‘Climate crisis must be tackled before it is too late’

Expert says low number of trees causing high temperatures, extreme weather

APP October 03, 2019
Representational image. PHOTO: REUTERS

MULTAN: The climate change phenomena is causing skin and other climate-related diseases while adversely impacting our lifestyles, said  Bahauddin Zakariya University (BZU) Multan Department of Environmental Sciences Chairman Dr Abdul Wahid.

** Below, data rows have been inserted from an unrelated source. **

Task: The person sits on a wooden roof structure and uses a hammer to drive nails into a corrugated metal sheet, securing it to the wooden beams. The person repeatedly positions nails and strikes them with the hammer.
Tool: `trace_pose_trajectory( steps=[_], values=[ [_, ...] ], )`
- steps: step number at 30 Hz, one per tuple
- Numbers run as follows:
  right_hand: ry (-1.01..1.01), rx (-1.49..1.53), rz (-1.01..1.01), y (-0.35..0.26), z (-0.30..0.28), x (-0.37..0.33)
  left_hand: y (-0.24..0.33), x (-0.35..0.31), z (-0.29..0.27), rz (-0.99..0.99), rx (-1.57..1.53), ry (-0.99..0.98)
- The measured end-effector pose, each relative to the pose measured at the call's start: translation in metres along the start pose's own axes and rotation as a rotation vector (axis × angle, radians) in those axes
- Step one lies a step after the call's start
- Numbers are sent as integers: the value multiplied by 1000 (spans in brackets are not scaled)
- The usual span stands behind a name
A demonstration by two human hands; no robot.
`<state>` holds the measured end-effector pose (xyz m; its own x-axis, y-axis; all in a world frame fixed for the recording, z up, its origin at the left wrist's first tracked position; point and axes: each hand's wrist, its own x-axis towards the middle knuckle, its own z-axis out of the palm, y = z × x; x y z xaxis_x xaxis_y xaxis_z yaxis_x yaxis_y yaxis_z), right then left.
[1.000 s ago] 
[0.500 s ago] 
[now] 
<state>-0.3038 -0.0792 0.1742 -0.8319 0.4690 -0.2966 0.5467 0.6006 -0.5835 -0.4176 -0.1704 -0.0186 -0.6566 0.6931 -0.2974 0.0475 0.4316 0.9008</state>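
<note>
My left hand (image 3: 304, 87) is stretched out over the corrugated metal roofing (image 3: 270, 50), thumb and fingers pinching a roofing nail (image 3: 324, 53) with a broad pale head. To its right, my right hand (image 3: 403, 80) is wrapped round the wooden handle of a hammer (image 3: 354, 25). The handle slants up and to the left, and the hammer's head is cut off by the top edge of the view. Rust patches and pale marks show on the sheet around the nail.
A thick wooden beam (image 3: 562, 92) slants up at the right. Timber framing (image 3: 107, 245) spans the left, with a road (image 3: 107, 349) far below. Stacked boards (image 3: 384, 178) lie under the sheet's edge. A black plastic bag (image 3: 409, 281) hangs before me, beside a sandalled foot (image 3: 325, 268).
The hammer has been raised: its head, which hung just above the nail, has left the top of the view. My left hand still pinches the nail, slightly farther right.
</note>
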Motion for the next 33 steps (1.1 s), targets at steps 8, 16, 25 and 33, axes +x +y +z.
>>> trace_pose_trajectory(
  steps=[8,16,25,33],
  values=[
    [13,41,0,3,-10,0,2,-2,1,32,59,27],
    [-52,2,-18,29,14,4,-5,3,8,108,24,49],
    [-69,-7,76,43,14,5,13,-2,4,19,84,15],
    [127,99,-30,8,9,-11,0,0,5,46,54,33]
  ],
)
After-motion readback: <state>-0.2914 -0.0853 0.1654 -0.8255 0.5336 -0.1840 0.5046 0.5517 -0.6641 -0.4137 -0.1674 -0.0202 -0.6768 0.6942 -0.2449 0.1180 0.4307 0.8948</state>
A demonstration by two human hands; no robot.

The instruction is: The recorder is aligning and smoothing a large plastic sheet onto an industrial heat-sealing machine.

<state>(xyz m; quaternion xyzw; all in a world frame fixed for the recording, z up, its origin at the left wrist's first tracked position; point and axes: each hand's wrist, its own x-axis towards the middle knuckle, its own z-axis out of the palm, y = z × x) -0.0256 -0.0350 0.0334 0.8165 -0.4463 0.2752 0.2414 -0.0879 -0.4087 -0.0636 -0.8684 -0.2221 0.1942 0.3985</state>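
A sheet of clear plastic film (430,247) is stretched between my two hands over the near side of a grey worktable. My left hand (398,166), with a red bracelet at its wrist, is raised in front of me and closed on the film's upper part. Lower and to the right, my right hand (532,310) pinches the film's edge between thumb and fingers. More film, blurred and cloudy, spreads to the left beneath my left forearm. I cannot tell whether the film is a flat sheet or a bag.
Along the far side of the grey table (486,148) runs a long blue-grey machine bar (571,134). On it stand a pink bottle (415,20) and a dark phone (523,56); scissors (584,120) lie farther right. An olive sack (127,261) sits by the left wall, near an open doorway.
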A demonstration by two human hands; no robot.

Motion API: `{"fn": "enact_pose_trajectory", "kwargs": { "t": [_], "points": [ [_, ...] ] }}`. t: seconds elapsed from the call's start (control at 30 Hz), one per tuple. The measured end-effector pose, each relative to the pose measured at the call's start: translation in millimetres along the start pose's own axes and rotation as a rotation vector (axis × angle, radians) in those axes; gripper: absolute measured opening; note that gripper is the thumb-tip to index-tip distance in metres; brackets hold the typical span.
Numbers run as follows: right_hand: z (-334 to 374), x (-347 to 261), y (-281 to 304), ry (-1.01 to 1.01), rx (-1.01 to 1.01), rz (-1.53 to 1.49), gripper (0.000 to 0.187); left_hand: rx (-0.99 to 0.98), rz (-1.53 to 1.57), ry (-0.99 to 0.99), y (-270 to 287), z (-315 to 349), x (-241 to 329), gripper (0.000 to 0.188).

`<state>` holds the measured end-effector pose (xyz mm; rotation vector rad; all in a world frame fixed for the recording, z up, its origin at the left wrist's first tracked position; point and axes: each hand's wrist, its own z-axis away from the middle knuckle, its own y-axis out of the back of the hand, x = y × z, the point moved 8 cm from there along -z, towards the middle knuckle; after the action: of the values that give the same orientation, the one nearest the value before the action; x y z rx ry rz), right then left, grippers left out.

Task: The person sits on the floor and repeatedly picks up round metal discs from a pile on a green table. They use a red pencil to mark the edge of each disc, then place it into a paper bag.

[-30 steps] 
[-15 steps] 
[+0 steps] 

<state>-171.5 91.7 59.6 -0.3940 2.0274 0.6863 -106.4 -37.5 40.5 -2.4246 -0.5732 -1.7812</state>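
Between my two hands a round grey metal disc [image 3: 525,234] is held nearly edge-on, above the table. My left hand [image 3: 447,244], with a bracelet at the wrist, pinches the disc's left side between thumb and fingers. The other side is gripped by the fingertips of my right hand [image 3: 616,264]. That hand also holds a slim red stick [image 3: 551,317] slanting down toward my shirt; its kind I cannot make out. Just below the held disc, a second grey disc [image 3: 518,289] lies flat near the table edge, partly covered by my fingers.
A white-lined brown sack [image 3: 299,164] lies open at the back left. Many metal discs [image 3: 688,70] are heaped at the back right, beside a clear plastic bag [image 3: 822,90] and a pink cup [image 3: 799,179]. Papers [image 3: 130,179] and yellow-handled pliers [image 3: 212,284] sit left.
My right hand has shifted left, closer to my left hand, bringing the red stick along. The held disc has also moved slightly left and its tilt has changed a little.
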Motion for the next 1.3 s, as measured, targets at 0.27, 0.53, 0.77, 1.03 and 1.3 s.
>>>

The chairman told APP on Wednesday that pollution is hurting aqua culture and the atmosphere while noise pollution, high-rise concrete structures and an ever-increasing population are causing environmental degradation. “The climate crisis must be tackled through remedial measures before it is too late.”

The chairman stressed that urban expansion through profit-motivated real estate ventures at the cost of greenery is only aggravating the situation. “Low number of trees is causing high temperatures leading to more storms; more dirt in the atmosphere and more sulphur and carbon mixtures damaging the ozone layer.”

“The increasing temperature is also affecting wildlife where many bird species are on the verge of extinction,” he added.

The BZU academics have suggested that laws be made to re-direct urban expansion towards barren land, leaving agricultural landscape unchanged, he said. “Environmental pollution is also triggering pest attacks on crops and trees and there is a possibility that the areas now suitable for crops like cotton in Multan may become unsustainable, forcing farmers to look for other areas.”

He maintained that every student should be bound to plant a tree and the local community should undertake the responsibility of protecting plants from profit mongers.

The chairman proposed that local environment-friendly trees like Moringa, Keekar, Sheesham, Sukh Chain, Mango, Neem and others should be preferred over imported ones for plantation on both sides of roads. “Neem trees do not let pests come any nearer due to its bitterness.”

The chairman explained that polluted water, industrial waste and sewerage waste entering canals and irrigation crops is a matter of grave concern. “Pesticides sprayed on fruits and vegetables must be done away with as its residue does not vanish for a long time. Diseases of lungs, ear, nose and throat are on the rise due to pollution.”

The chairman proposed that the government should introduce a policy of one-family-one-vehicle and fine smoke-emitting vehicles. “The same should hold true for industries emitting pollution in gaseous or liquid form. These industries must face penalties high enough to prevent recurrence of pollution.”

He further said that every industry should be bound to install a recycling plant while foundries, tanneries and marble factories should be shifted outside the city limits.

He warned that the duration of summer in areas like Multan will increase while the duration of winter will shorten and this may lead to a climate that is no longer supportive for the required agricultural output.

He concluded that the environment department should be given more autonomy and the forest department should be asked to work at grassroots level, which is at the level of urban and rural union councils.

Published in The Express Tribune, October 3rd, 2019.